REQUIREMENT >> Please give again, word for word, the lines that lie between the start of the listing below and the line with "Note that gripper", both included.

Segment Start: SUPPLIED INFORMATION

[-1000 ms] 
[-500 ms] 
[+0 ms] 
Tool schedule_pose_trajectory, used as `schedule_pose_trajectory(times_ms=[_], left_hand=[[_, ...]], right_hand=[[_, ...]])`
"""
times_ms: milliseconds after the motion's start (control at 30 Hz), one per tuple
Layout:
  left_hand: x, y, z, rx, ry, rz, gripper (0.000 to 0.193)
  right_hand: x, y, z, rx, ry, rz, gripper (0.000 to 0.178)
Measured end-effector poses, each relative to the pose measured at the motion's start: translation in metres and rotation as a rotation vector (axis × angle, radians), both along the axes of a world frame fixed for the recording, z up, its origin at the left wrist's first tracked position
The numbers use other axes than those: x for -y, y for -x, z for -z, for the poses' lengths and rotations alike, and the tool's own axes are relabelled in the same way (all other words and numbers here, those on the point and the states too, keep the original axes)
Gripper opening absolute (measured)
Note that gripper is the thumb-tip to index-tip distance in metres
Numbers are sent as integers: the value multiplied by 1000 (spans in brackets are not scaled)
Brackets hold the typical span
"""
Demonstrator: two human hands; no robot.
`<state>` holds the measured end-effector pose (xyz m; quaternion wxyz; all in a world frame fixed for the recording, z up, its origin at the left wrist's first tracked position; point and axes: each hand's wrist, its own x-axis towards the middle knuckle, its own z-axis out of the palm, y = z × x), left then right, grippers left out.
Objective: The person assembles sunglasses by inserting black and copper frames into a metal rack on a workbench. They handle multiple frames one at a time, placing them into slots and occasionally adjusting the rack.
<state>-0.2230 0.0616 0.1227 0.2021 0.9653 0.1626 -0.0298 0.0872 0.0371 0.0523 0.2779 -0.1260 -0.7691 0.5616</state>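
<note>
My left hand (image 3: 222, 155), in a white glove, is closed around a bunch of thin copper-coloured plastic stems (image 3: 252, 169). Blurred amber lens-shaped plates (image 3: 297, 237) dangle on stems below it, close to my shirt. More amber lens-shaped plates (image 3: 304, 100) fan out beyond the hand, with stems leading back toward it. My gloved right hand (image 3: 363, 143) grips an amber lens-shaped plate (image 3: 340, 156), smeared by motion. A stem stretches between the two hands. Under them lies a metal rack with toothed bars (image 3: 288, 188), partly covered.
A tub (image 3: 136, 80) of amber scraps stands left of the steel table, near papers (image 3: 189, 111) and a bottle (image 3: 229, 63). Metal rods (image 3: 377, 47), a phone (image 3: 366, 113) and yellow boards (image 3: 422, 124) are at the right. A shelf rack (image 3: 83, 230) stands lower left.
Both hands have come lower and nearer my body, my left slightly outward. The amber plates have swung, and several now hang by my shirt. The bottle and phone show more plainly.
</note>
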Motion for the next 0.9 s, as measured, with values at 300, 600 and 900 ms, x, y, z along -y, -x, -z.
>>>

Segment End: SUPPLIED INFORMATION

ANSWER TO THIS PROBLEM >>
[-1000 ms] 
[-500 ms] 
[+0 ms] 
Tool schedule_pose_trajectory, used as `schedule_pose_trajectory(times_ms=[_], left_hand=[[_, ...]], right_hand=[[_, ...]])`
"""
times_ms: milliseconds after the motion's start (control at 30 Hz), one per tuple
Layout:
  left_hand: x, y, z, rx, ry, rz, gripper (0.000 to 0.193)
  right_hand: x, y, z, rx, ry, rz, gripper (0.000 to 0.178)
Measured end-effector poses, each relative to the pose measured at the motion's start: translation in metres and rotation as a rotation vector (axis × angle, radians), both along the axes of a world frame fixed for the recording, z up, its origin at the left wrist's first tracked position
The numbers use other axes than those: x for -y, y for -x, z for -z, for the poses' lengths and rotations alike, and the tool's own axes are relabelled in the same way (all other words and numbers here, those on the point and the states too, keep the original axes)
Gripper opening absolute (measured)
Note that gripper is the thumb-tip to index-tip distance in metres

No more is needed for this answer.